Memlekette “ayarsız ağızlar” kötünün çoğalması için ağız birliği yapmış durumdadır. Gözler, öylesine nefrete bürünmüş ki iyi işlere dahi bu insanlar, “güzel işler yapılmış” deme erdemliliğini gösteremiyorlar.

Türkiye, dünyada ancak üç beş ülkede bulunan 232 m boyunda uçak gemisi yapıyor. Gövdesi tamamlanan ve 12 uçak, onlarca helikopter, tank taşıma hangarında çeşitli askeri malzemeleri taşıma kapasiteli, yâni eşi benzerlerinden geri olmayan bir muhteşem savunma unsuru inşa ediyor. Malum ayarsız gürûh, tutturmuş bir tank-palet. Bir yazımda “tank-palet siyasete alet” teması ile bu “ayarsızlara” ayar veren fikirleri gereken tonda dile getirmiştim.

“Hiçbir şey yapılmadı” diyenlere 2023’te denizlerde ay yıldızla egemenliğimizi haykıracak bu muhteşem eser, kapak olsun.

Ha unutmadan söyleyelim. Altay tanklarından tam 250 tanesi de 2023’ten önce askeri envantere işlenecek. Bu hakikatle de “hiççilere” tebrik kartı gönderelim.

Yerli otomobil, hem de hibrit bir araç olarak 2022'de yollarımızda olacak. 10 adet araç prototip olarak îmal edildi. Seri üretim için de her zemin hazır. Bu nokta da “nanaycılara” kerteriz defteri olsun.

Silahlı-silahsız hava araçlarımız da bu “illetli dillere” göre yalandı. Bayraktar bu konuda öyle başarılı oldu ki bu “istemezükçü” kesim beyaz bayrak sallamak zorunda kaldı.
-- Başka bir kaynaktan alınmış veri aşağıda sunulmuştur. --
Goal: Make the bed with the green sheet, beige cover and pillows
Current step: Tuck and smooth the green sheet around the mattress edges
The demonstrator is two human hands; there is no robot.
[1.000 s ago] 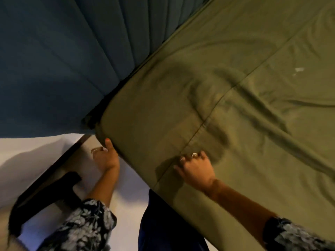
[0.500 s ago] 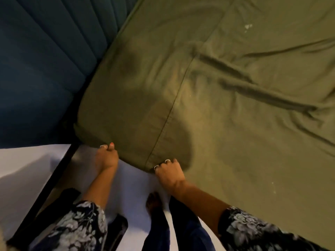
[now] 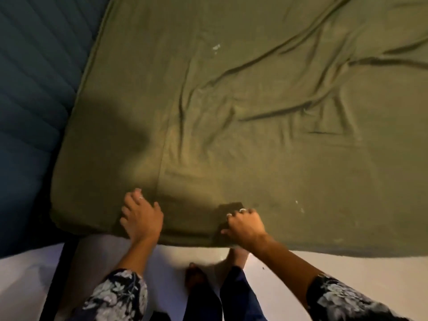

Adamlar Akdeniz’le Kızıldeniz’i birbirine bağlayan 163 km uzunluğundaki Süveyş Kanalı’nı 1869 yılında yapmış. Biz de İstanbul’da İstanbul Boğazı’na paralel başka kanal yapma çalışması yürütüyoruz. Önünde sözüm ona kalabalık unvanlar bulunan ukala tipler, önlerine seçilmiş birkaç zevatı katarak “bilimsel bulmuyoruz” nümayışı ile vaveyla koparıyorlar. Sanki bu işleri planlayanlar bilimden bînasipler!

Dünyanın sayılı havalimanını yaptığımız günlerde de aynı koro, hiç değişmeyen bir solo ile “yapamazsınız” diye ses vermiş, bu tutumlarıyla Almancı politikalara yol vermiştiler.

Yani ne yapılırsa yapılsın memnun olmayacak tipler hep var olagelecektir. Bunlar iyi yönetilen, hızlı karar alan, dünyada itibarı tavan yapmış bir memlekete tahammül edemezler. Çünkü bunların genetik yapılarında Türk’ün başarabileceğine dönük bir hücre mevcut değildir. Hele başaranlar, millî ve manevî yönden temayüz etmiş ise ortaya çıkan her başarı bunlara zül gelir.